Arriving from New York to Los Angeles amidst turbulence on Wall Street, it is not surprising that the conversation with James P. Smith, a senior economist at Rand Corp., quickly turns to the decline in the Dow Jones industrial average over the previous nine months, the longest downturn in stocks since the early 2000s.
Being an economist, Smith has a long view and sees no need to panic.
“If you look at any time chart of stock market performance, anything that spans a period longer than a couple of decades, you won’t even notice this decline,” he observes calmly. “The only drop in the Dow that is clearly visible on a long-term chart is the Crash of 1929 and the Depression.”
Who: James P. Smith, Senior Economist, Rand Corp.Where: Rand Corp. Cafeteria, Santa Monica, Calif., April 8, 2008On the Menu: Sushi, salad and intergenerational asset transfers
Since we’re unlikely to witness a calamity of such proportions this time, Smith sees this as a mere temporary blip. Otherwise, he points out, the rise of the stock market over time has been steady and relentless. His approach to retirement savings, therefore, is common-sense. He emphasizes the importance of staying in the market and — more to the point — putting aside a portion of your income regularly. This is how he approaches retirement savings both professionally and in personal finance, and it’s an approach that has paid off in his case, Smith maintains.

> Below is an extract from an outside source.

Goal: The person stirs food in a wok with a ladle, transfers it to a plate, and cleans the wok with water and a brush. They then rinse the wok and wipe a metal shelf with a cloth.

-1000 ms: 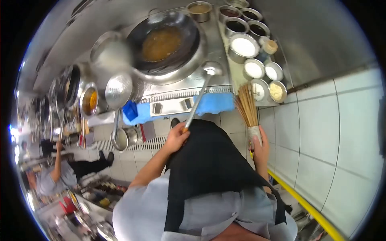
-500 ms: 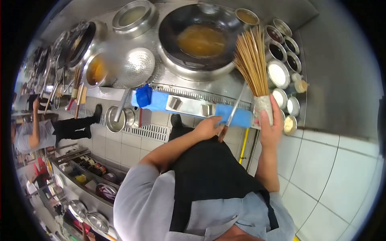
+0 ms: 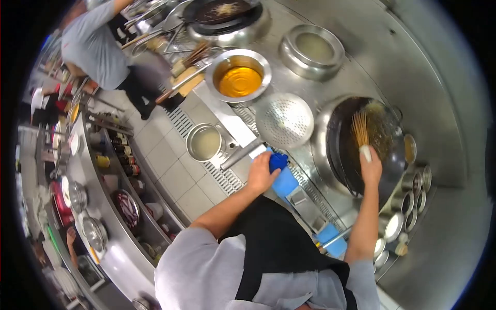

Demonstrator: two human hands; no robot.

Saving 5 percent to 10 percent of what you earn over a period of 30 years or so provides for an adequate retirement income, replacing close to, or even more than 100 percent of your pre-retirement income.
An Optimistic ViewIt may seem a fairly unexciting bit of advice. After all, advocacy of the apparently vanishing American virtue of thrift goes back at least to Ben Franklin. Smith, for one, practices what he preaches. Even though Research is paying for his lunch, he opts for the moderate prices and modest offerings of the Rand cafeteria. Rand Corp.’s Santa Monica headquarters is the kind of ideal setting for a sage or a philosopher reminiscent of Ancient Greece, a sheltered Ivory Tower from which to observe the foibles of humanity. Even though Smith had an outside meeting later in the day, it’s hard to blame him if he is reluctant to face the wider world.
Perhaps because of his Arcadian vantage point, Smith, who is a Rand Chair in Labor Market and Demographic Studies, has a generally sanguine view of the world. Unlike many of his colleagues, moreover, he is upbeat even about labor market and demographic trends.
For example, based on research conducted by Smith and his group at Rand, thrift may actually not be in such great danger of extinction in America as we have been repeatedly told by other economists. Those Americans who are now in retirement are replacing around 80 percent of their pre-retirement income, on average. This is quite adequate to maintain a high standard of living — and it is also remarkably similar to how much retirees in major Western European countries are currently replacing.
The difference is, however, in the composition of retirement income. In Europe, particularly in the U.K., government pensions play a much greater role than private savings in providing retirement incomes. Americans typically get pensions from three sources, which include Social Security and corporate pension plans. However, the difference in the quality of life in retirement is provided by the private savings of American retirees and the incomes they generate.
The current generation of retirees, argues Smith, has a very nice lifestyle, much better than the average senior person has ever enjoyed in the past. The problem, however, is the future. It is no secret that government lacks adequate resources to continue paying generous pensions indefinitely. Based on Smith’s analysis, Western Europe will have a more difficult time of it. However, the United States will not be immune to future difficulties either.
“Our biggest problem is medical care,” he observes. “Our health care system is much better than what they have in Europe, but there is no way around it: It is expensive.”